··· Data records ···

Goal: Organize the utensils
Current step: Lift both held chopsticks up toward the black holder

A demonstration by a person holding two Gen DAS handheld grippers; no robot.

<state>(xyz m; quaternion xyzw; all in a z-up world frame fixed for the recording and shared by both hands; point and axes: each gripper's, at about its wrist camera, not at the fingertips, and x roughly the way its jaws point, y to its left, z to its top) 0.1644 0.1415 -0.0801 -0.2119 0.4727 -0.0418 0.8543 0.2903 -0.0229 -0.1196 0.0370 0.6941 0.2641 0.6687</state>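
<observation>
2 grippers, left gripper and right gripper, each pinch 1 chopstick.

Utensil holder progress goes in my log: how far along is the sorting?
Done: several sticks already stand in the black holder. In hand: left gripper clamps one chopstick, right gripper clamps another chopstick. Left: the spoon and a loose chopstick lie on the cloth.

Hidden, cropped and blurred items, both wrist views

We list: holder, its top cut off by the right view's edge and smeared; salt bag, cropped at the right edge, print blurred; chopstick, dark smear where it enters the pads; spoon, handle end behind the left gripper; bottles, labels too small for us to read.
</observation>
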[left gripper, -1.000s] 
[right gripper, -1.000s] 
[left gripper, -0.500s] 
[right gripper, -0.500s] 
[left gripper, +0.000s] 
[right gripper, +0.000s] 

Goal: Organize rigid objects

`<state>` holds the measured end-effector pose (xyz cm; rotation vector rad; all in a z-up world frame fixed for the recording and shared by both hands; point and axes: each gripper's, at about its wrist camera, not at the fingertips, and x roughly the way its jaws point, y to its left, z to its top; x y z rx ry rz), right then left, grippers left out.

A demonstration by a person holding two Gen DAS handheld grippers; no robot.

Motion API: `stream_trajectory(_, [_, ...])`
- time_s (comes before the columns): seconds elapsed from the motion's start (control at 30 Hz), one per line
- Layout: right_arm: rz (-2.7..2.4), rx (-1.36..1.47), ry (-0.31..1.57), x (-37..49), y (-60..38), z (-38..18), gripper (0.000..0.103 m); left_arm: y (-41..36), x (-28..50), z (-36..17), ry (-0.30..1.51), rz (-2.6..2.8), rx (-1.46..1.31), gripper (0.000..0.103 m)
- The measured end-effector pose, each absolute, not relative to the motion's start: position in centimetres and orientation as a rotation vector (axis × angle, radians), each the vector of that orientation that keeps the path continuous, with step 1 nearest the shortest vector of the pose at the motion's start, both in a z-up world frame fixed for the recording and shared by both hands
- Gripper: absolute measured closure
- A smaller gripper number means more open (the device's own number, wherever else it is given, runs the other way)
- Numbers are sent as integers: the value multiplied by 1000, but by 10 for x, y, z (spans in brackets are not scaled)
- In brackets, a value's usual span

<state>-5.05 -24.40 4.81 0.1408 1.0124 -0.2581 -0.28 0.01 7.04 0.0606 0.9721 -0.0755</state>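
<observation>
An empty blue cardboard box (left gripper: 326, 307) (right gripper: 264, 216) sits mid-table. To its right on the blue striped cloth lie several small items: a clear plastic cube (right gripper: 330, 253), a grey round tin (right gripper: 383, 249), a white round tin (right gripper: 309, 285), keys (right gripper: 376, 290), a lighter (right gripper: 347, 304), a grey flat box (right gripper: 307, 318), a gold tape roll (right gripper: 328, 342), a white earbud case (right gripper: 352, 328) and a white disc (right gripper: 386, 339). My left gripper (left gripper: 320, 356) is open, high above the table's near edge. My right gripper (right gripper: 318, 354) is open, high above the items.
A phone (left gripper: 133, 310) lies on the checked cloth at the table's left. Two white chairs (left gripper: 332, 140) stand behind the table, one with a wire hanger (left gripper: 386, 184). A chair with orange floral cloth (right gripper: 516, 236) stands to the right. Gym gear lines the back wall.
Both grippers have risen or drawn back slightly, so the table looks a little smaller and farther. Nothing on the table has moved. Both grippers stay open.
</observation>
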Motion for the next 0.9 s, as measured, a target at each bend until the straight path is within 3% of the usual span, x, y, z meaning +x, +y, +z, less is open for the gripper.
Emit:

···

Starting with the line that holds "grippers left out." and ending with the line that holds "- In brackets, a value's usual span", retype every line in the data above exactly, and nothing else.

**Written response**
`<state>` holds the measured end-effector pose (xyz cm; rotation vector rad; all in a z-up world frame fixed for the recording and shared by both hands; point and axes: each gripper's, at about its wrist camera, not at the fingertips, and x roughly the way its jaws point, y to its left, z to its top; x y z rx ry rz), right then left, grippers left out.

A demonstration by a person holding two Gen DAS handheld grippers; no robot.

Motion API: `stream_trajectory(_, [_, ...])`
- time_s (comes before the columns): seconds elapsed from the motion's start (control at 30 Hz), one per line
- Layout: right_arm: rz (-2.7..2.4), rx (-1.36..1.47), ry (-0.31..1.57), x (-37..49), y (-60..38), z (-38..18), gripper (0.000..0.103 m); left_arm: y (-41..36), x (-28..50), z (-36..17), ry (-0.30..1.51), rz (-2.6..2.8), rx (-1.46..1.31), gripper (0.000..0.103 m)
- The measured end-effector pose, each absolute, not relative to the motion's start: position in centimetres and orientation as a rotation vector (axis × angle, radians), each the vector of that orientation that keeps the path continuous, with step 1 nearest the shortest vector of the pose at the motion's start, both in a z-up world frame fixed for the recording and shared by both hands
- Gripper: absolute measured closure
- A smaller gripper number means more open (the device's own number, wherever else it is given, runs the other way)
- Numbers are sent as integers: the value multiplied by 1000, but by 10 for x, y, z (spans in brackets are not scaled)
- In brackets, a value's usual span

Work on the exercise is finished.